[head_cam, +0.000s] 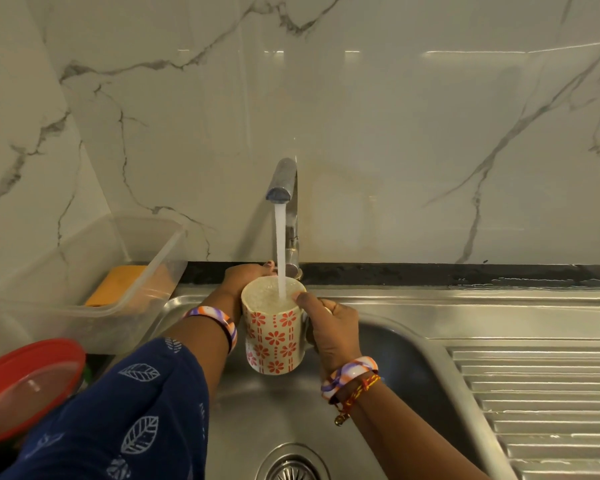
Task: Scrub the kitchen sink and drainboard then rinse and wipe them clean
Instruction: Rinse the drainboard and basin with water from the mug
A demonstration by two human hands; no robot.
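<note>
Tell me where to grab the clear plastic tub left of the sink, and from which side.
Take the clear plastic tub by its near long rim, coming from above and in front. It sits tilted with its open top showing, so that edge is exposed. The far side is against the marble wall, and an orange sponge lies inside, so probably pinch the rim.

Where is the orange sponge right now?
In the head view, the orange sponge lies inside the clear plastic tub on the left, beside the sink rim and left of the tap.
</note>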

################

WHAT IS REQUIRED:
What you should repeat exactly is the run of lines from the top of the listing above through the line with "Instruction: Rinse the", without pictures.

RESPONSE BELOW:
[head_cam, +0.000s] 
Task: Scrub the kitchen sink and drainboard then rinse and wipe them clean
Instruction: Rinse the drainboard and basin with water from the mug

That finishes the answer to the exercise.